The Dalles Chinatown uncovered at Sense of Place lecture Dec. 4

Gorge Owned (GO!) welcomes archeologist Eric Gleason to the Columbia Center for the Arts on Wednesday, Dec. 4, as part of the Sense of Place lecture series. Gleason will present “One Block Through Time: The History and Archaeology of The Dalles Chinatown,” about the 19th century Chinese community that once thrived in The Dalles.

The town saw its first Chinese immigrants in the 1850s, and by the 1880s, had it own Chinatown on East First Street. Gleason will illuminate the formation of and everyday life in this Chinatown with historic maps, photographs and documents from the National Archives.

Gleason moved to The Dalles in 1989 with his wife, Jacqueline Cheung. His passions for archaeology and historic preservation merged with the discovery of a rich archaeological site while restoring an old building downtown. This ongoing project is helping to uncover the history and significance of The Dalles’ Chinatown.

Gleason studied anthropology at Washington State University. He has worked as a field archaeologist for more than four decades, most recently working for the National Park Service at Fort Vancouver.

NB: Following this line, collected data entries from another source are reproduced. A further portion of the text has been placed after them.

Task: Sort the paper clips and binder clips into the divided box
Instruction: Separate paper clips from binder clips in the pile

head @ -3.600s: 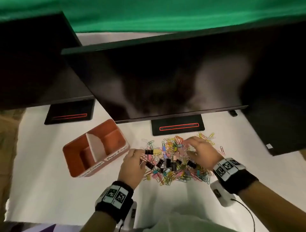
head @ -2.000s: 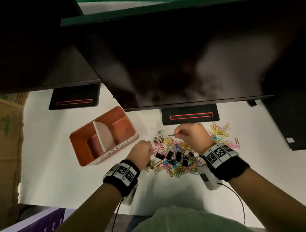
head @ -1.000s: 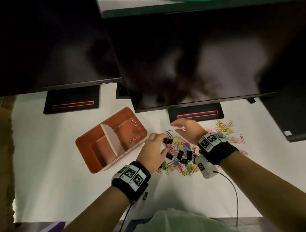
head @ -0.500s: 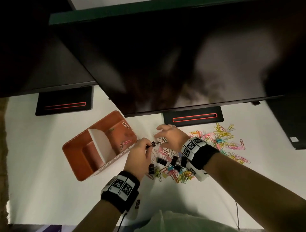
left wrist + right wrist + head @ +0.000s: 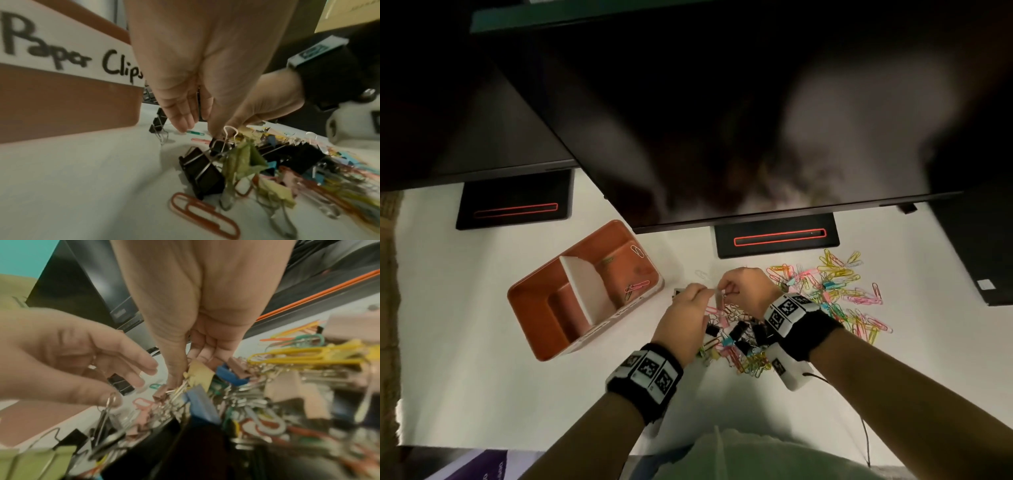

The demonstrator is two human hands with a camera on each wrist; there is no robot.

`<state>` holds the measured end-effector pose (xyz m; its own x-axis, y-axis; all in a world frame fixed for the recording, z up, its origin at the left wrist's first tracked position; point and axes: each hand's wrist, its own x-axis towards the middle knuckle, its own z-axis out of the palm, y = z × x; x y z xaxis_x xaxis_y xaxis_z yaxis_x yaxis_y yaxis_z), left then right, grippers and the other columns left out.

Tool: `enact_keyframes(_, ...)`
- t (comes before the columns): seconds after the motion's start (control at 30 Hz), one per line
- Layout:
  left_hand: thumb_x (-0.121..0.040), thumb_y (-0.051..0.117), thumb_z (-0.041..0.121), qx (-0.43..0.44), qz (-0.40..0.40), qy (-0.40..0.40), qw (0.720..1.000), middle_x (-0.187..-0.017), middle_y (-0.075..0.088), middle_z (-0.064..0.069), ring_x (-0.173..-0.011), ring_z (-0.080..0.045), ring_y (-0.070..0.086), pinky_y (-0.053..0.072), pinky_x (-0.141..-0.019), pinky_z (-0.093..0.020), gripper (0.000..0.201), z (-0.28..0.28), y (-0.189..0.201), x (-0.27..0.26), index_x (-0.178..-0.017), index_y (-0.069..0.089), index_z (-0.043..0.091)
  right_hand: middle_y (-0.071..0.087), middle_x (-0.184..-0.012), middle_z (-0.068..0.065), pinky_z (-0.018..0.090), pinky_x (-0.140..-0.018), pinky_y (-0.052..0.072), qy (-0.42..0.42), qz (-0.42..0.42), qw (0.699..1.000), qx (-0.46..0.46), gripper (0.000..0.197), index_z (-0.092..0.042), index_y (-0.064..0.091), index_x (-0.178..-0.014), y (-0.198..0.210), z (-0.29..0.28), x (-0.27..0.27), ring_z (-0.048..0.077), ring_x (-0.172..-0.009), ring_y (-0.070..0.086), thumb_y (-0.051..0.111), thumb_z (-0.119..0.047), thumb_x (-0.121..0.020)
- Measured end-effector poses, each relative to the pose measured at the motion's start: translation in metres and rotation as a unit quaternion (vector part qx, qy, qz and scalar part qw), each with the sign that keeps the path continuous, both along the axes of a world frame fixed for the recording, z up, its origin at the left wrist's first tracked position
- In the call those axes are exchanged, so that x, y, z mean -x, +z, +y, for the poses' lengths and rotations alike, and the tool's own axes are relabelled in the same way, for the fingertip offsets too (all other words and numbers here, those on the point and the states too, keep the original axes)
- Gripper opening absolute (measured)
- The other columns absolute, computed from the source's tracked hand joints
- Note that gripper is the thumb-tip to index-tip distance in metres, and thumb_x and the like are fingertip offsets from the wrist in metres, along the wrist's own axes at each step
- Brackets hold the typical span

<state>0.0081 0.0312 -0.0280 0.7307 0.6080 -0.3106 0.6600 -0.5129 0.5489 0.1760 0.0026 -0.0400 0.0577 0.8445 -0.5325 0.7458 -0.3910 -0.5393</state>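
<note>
The orange divided box [image 5: 534, 308] stands left of the pile, with a few paper clips [image 5: 637, 286] in its right compartment, labelled "Paper Clips" [image 5: 72, 61]. Mixed binder clips and paper clips [image 5: 736, 339] lie tangled under both hands. My left hand [image 5: 709, 292] pinches the wire loop of a small black binder clip [image 5: 219, 144] just above the pile. My right hand [image 5: 724, 295] meets it fingertip to fingertip and pinches the wire handles of a yellow binder clip [image 5: 200, 374]. One black binder clip [image 5: 677, 293] lies alone beside the box.
Loose coloured paper clips [image 5: 835, 287] are spread to the right of the hands. Dark monitors overhang the white table [image 5: 482, 377], their stands [image 5: 777, 236] [image 5: 515, 209] close behind the pile and the box. A cable [image 5: 863, 431] trails from my right wrist.
My right hand has moved left across the pile to meet my left hand. Paper clips now lie in the box's right compartment. Both hands now pinch binder clip wires at the pile's left edge.
</note>
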Motion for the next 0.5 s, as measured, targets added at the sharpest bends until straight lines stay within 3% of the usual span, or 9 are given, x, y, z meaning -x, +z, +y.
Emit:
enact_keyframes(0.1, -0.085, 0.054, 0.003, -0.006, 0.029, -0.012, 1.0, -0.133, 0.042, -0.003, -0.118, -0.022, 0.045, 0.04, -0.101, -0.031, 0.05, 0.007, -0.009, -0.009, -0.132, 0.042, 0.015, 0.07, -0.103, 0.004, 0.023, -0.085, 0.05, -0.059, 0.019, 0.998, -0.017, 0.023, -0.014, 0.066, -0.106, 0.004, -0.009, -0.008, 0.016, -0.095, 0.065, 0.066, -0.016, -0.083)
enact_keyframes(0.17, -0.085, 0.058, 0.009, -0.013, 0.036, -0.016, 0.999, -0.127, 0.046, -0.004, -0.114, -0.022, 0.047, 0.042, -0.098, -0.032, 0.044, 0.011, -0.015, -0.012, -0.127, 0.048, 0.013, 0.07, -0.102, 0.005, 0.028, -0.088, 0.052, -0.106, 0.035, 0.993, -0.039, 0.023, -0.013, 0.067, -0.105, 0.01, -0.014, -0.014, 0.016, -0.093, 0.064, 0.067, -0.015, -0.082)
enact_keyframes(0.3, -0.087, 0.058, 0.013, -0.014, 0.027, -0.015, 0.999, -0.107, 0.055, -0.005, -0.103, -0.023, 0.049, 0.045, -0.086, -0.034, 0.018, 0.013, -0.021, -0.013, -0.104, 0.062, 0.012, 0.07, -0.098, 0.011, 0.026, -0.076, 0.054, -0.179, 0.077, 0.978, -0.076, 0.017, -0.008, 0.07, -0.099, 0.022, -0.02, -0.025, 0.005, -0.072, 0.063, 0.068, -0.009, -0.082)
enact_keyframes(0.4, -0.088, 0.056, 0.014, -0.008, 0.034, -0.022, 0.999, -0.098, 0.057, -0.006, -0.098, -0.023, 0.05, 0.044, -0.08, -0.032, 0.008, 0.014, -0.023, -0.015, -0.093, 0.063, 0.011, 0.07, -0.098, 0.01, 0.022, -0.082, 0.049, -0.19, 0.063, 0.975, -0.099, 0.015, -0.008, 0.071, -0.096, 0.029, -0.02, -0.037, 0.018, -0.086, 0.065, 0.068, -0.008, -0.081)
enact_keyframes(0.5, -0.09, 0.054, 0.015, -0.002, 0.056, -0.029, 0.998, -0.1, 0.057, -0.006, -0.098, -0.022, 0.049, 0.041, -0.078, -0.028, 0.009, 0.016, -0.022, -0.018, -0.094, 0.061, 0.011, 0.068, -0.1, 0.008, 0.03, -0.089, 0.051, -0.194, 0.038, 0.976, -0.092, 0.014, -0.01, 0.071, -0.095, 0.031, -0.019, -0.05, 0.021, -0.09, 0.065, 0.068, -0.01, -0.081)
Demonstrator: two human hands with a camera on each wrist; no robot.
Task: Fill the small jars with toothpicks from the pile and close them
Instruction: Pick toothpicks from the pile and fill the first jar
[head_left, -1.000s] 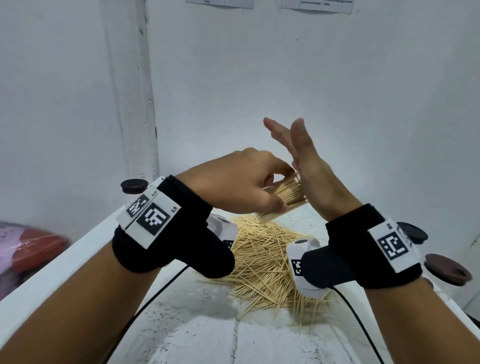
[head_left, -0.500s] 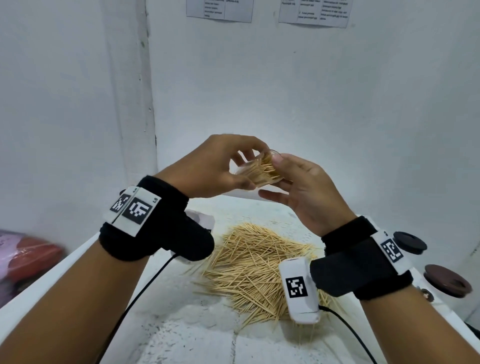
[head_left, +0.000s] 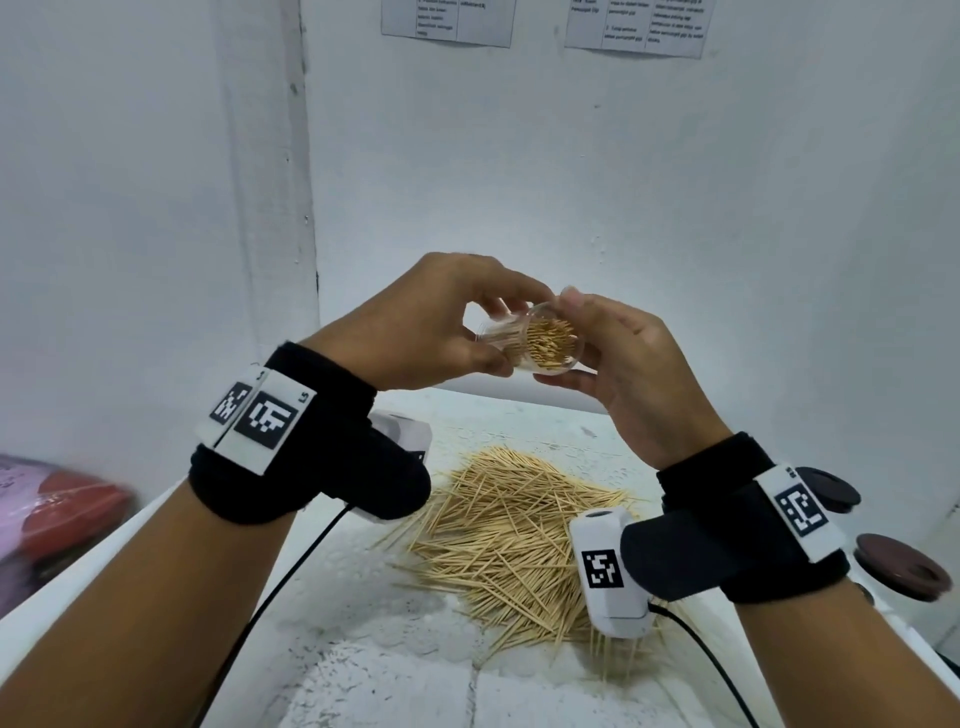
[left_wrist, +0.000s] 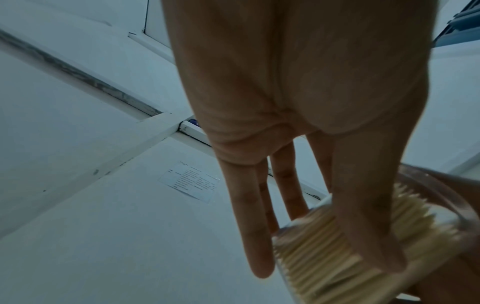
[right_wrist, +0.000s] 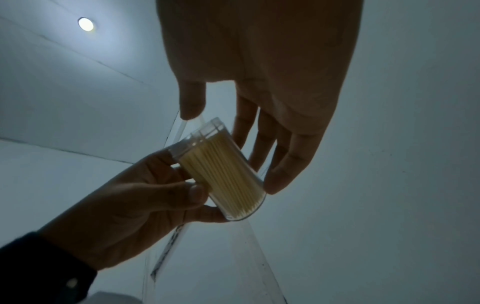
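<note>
A small clear jar packed with toothpicks is held up in the air above the table, lying on its side with its open mouth turned toward me. My left hand grips the jar's body between thumb and fingers. At the mouth, my right hand pinches the rim, thumb on top and fingers underneath. In the right wrist view the jar shows toothpicks lying parallel inside, and no lid is on it. The loose toothpick pile lies on the white table below both hands.
Two dark round lids sit at the table's right edge. White walls close in behind and to the left. A pink and red bag lies off the table at the left. Wrist camera cables trail over the tabletop.
My right hand went from a flat palm against the toothpick ends to pinching the jar's rim. Both hands rose, and the jar's mouth turned toward me.
</note>
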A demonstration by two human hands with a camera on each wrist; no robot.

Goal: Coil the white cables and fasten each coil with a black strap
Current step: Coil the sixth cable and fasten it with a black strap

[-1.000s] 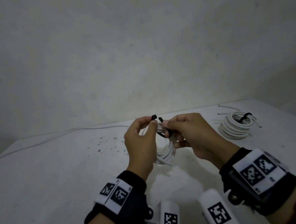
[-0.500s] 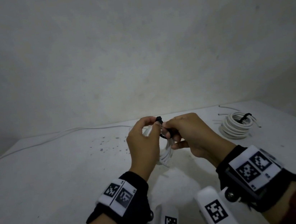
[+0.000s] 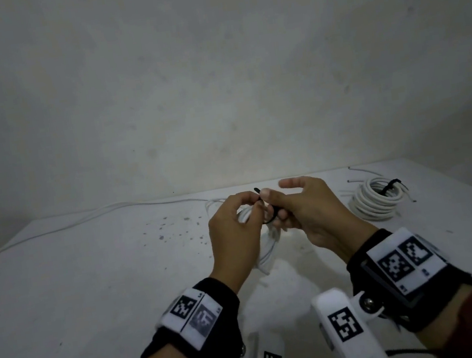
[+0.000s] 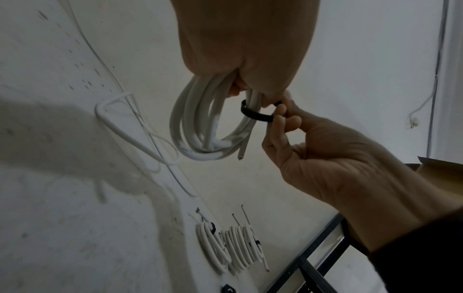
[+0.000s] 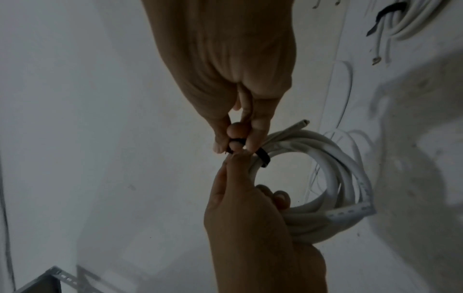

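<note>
A white cable coil (image 4: 208,123) is held in the air between the two hands, just above the table (image 3: 93,287). The bundle is gripped by the left hand (image 3: 233,239), the loop hanging below it. A black strap (image 4: 255,115) is wrapped across the strands, its long axis crosswise to them, and its ends are pinched by the right hand (image 3: 308,214) at about 3 o'clock from the coil; whether it is already fastened cannot be told. The closing pull is judged to fall to the right hand. Farther off, at 2 o'clock, finished strapped coils (image 3: 377,197) lie on the white surface. A loose cable (image 3: 84,220) runs at 10 o'clock. A bare wall (image 3: 215,76) stands behind.
</note>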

Gleason’s lecture begins at 7 p.m. on Wednesday, Dec. 4, at Columbia Center for the Arts. Doors open at 6:30 p.m. Come early to enjoy a glass of wine or beer and meet others in the community. The cost of the lecture is $5. Entrance is free for GO! members.

About Gorge Owned

Gorge Owned is a 501(c)(3) member-supported organization based in Hood River. With more than 150 individual and business members, GO! delivers year-round programming that informs and inspires people to invest in a vibrant community, healthy environment and strong local economy.

Programs include the Gorge Green Home Tour, Gorge Green Drinks, the Sense of Place lecture series, GO! Local Month and Gorge Earth Day.

Sense of Place is an annual lecture series sponsored by Gorge Owned that seeks to foster a deeper understanding of and connection to our landscape and to one other. Learn more and find a full listing of Sense of Place lectures at GorgeOwned.org.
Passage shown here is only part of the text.